In [1]:
import pandas as pd
import matplotlib.pyplot as plt
import contractions
import emoji
import seaborn as sns
import nltk
from nltk.stem import WordNetLemmatizer
from nltk.corpus import stopwords
from nltk.tokenize import word_tokenize
from nltk.stem import PorterStemmer
from sklearn.feature_extraction.text import TfidfVectorizer
import string
import re
nltk.download('punkt')
nltk.download('stopwords')
from spellchecker import SpellChecker
from nltk.corpus import wordnet
from textblob import TextBlob
from wordcloud import WordCloud
from collections import Counter


[nltk_data] Downloading package punkt to
[nltk_data]     C:\Users\limju\AppData\Roaming\nltk_data...
[nltk_data]   Package punkt is already up-to-date!
[nltk_data] Downloading package stopwords to
[nltk_data]     C:\Users\limju\AppData\Roaming\nltk_data...
[nltk_data]   Package stopwords is already up-to-date!

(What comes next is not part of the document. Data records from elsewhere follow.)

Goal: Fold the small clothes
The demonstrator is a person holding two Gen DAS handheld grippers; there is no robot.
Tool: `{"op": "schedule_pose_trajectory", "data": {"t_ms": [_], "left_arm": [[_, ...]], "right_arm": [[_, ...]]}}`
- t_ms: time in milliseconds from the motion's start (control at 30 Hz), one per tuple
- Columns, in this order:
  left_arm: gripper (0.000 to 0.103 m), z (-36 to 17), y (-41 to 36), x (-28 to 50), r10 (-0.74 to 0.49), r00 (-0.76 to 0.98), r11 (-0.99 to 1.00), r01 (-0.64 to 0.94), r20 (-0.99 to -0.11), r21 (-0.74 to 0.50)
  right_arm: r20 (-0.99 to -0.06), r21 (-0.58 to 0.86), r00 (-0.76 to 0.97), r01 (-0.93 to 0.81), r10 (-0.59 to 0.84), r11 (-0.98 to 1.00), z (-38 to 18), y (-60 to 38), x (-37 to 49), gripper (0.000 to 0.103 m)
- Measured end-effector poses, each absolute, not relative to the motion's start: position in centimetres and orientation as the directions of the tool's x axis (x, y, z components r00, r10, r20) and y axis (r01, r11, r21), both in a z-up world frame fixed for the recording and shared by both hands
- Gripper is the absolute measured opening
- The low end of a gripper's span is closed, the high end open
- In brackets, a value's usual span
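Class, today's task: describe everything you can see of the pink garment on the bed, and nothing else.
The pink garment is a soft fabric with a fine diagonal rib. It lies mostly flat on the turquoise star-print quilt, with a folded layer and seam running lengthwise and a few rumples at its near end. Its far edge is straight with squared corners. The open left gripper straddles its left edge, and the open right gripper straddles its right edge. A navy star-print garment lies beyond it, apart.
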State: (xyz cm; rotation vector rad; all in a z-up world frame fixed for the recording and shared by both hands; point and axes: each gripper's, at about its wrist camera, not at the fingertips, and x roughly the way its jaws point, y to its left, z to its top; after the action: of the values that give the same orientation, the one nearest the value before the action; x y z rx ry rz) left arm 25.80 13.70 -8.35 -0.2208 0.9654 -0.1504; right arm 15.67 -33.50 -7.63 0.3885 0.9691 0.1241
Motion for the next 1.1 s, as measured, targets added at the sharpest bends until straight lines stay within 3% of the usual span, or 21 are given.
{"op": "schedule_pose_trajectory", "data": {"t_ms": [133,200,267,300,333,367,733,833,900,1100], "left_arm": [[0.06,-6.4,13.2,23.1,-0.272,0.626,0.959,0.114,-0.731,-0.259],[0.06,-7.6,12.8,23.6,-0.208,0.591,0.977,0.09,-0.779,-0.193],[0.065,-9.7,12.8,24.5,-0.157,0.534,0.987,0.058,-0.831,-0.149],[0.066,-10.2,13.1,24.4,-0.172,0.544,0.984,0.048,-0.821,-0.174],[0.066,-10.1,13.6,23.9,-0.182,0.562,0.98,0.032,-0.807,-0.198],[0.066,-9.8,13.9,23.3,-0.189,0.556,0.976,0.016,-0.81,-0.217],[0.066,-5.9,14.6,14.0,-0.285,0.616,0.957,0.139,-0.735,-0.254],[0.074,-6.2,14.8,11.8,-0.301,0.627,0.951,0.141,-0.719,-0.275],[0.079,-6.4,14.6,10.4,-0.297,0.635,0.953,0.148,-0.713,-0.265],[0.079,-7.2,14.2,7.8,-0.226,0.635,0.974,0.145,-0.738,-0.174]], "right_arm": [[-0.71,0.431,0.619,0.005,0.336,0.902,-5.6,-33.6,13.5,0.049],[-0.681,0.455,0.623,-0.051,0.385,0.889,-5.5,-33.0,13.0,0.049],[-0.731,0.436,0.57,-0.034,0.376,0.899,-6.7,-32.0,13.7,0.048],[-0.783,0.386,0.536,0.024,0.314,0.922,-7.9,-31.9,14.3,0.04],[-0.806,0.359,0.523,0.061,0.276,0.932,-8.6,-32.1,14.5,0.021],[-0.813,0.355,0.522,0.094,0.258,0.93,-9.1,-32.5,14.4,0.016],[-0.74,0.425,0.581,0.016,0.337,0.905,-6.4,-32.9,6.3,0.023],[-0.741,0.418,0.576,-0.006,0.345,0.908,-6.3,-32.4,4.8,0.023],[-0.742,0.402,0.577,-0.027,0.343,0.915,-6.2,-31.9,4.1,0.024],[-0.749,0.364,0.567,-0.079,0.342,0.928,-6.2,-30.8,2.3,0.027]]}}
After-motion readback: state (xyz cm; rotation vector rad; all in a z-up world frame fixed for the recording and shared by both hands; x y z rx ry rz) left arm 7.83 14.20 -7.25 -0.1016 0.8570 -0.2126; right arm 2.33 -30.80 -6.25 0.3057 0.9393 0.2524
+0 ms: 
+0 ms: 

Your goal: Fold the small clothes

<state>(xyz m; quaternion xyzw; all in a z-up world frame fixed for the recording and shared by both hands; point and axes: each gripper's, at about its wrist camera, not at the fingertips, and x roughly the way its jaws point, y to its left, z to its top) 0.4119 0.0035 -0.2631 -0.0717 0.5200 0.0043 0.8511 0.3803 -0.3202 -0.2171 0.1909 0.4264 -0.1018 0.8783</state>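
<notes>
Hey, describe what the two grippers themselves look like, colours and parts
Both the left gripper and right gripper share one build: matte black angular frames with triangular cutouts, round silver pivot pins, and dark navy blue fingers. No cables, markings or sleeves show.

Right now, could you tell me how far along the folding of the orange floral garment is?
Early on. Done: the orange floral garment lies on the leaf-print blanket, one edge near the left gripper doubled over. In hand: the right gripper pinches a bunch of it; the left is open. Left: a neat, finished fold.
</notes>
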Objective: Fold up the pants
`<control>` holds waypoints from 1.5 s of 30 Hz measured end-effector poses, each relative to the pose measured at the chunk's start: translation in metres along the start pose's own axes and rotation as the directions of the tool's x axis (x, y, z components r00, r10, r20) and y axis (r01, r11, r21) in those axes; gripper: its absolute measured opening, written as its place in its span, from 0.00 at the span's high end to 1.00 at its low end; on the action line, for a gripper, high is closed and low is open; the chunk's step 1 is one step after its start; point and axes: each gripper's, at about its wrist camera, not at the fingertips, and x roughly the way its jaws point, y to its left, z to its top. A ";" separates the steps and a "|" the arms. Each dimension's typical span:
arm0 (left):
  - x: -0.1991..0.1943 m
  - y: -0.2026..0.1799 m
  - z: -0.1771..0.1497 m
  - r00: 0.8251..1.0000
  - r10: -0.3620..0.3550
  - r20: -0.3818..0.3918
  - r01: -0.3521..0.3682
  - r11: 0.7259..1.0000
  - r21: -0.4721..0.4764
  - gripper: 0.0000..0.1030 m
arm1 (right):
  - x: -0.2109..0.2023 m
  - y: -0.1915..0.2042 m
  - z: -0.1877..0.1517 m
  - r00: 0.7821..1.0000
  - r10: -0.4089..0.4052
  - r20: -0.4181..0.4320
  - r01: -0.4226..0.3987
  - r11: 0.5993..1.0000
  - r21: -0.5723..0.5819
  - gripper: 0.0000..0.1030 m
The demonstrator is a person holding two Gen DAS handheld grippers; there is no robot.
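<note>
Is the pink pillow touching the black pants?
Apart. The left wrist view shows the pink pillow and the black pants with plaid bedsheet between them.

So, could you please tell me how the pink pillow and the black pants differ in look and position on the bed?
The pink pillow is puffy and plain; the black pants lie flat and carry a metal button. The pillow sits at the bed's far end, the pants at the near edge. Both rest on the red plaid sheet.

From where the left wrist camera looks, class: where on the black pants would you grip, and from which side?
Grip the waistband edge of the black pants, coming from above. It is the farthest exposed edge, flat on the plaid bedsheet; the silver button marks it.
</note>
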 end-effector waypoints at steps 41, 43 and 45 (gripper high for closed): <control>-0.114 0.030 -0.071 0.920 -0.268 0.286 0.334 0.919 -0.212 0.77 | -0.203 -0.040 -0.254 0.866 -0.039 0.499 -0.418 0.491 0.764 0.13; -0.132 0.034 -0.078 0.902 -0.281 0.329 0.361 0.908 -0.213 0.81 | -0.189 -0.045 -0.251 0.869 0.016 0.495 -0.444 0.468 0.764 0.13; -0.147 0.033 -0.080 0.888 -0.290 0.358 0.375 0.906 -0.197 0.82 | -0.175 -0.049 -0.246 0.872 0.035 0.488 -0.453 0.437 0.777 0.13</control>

### Jacintha's pre processing
- Remove duplicates
- Remove empty rows
- Remove non english
- Convert Emojis to english

### Split into train and test


In [2]:
df = pd.read_csv('final_cleaned_reviews_J.csv') #this is entirety of reviews from jacintha, add idx to column names
df = df[['idx','title','stars','text']]

testdf = pd.read_csv('to_annotate.csv') #test reviews only

  df = pd.read_csv('final_cleaned_reviews.csv') #this is entirety of reviews from jacintha


In [3]:
testidx = testdf.idx.tolist()


In [4]:
traindf = df[~df['idx'].isin(testidx)] #train reviews only

### Further cleaning and preprocessing
- This is applied to both train and test sets. It is applied to train set now, and test set in the individual model notebooks

1. Remove emojis
2. Remove stopwords
3. Extra whitespace
4. lemmatize (with POS)
5. Lowercase
6. Change contractions
7. Remove punctuations and numbers

In [8]:
# Remove emojis 
def remove_emojis(data):
    emoj = re.compile("["
        u"\U0001F600-\U0001F64F"  
        u"\U0001F300-\U0001F5FF"  
        u"\U0001F680-\U0001F6FF"  
        u"\U0001F1E0-\U0001F1FF" 
        u"\U00002500-\U00002BEF"  
        u"\U00002702-\U000027B0"
        u"\U00002702-\U000027B0"
        u"\U000024C2-\U0001F251"
        u"\U0001f926-\U0001f937"
        u"\U00010000-\U0010ffff"
        u"\u2640-\u2642" 
        u"\u2600-\u2B55"
        u"\u200d"
        u"\u23cf"
        u"\u23e9"
        u"\u231a"
        u"\ufe0f"  
        u"\u3030"
                      "]+", re.UNICODE)
    return re.sub(emoj, '', data)

def remove_stopwords(reviews):
    STOPWORDS = set(stopwords.words('english'))
    custom_stopwords = {'not', 'is', 'but'}
    STOPWORDS -= custom_stopwords
    if STOPWORDS is None:
        STOPWORDS = set(stopwords.words('english'))
    # Split the reviews into words and remove stopwords
    words = reviews.split()
    words_filtered = [word for word in words if word not in STOPWORDS]
    
    # Join the filtered words back into a string
    filtered_reviews = ' '.join(words_filtered)
    
    return filtered_reviews

def remove_extra_whitespace(reviews):
    return " ".join(reviews.split())

def get_wordnet_pos(text):
    # Map POS tag to first character lemmatize() accepts
    tags = nltk.pos_tag(text)
    tag_dict = {"J": wordnet.ADJ,
                "N": wordnet.NOUN,
                "V": wordnet.VERB,
                "R": wordnet.ADV}
    tags = [tag_dict.get(tag[1][0],  wordnet.NOUN) for tag in tags]
    return tags

def lemmaSentence(reviews):
    lemmatizer = WordNetLemmatizer()
    lemma_text = ''
    tok_text = word_tokenize(reviews)
    tags = get_wordnet_pos(tok_text)
    for i in range(len(tok_text)):
        lemma_text = lemma_text + ' ' + lemmatizer.lemmatize(tok_text[i], tags[i])
    return lemma_text[1:]

def lower_case(review):
    return review.lower()

# change contraction words such sa I'm = I am, shouldn't = should not
def change_contractions(review):
    
    expanded_words = [contractions.fix(word) for word in review.split()]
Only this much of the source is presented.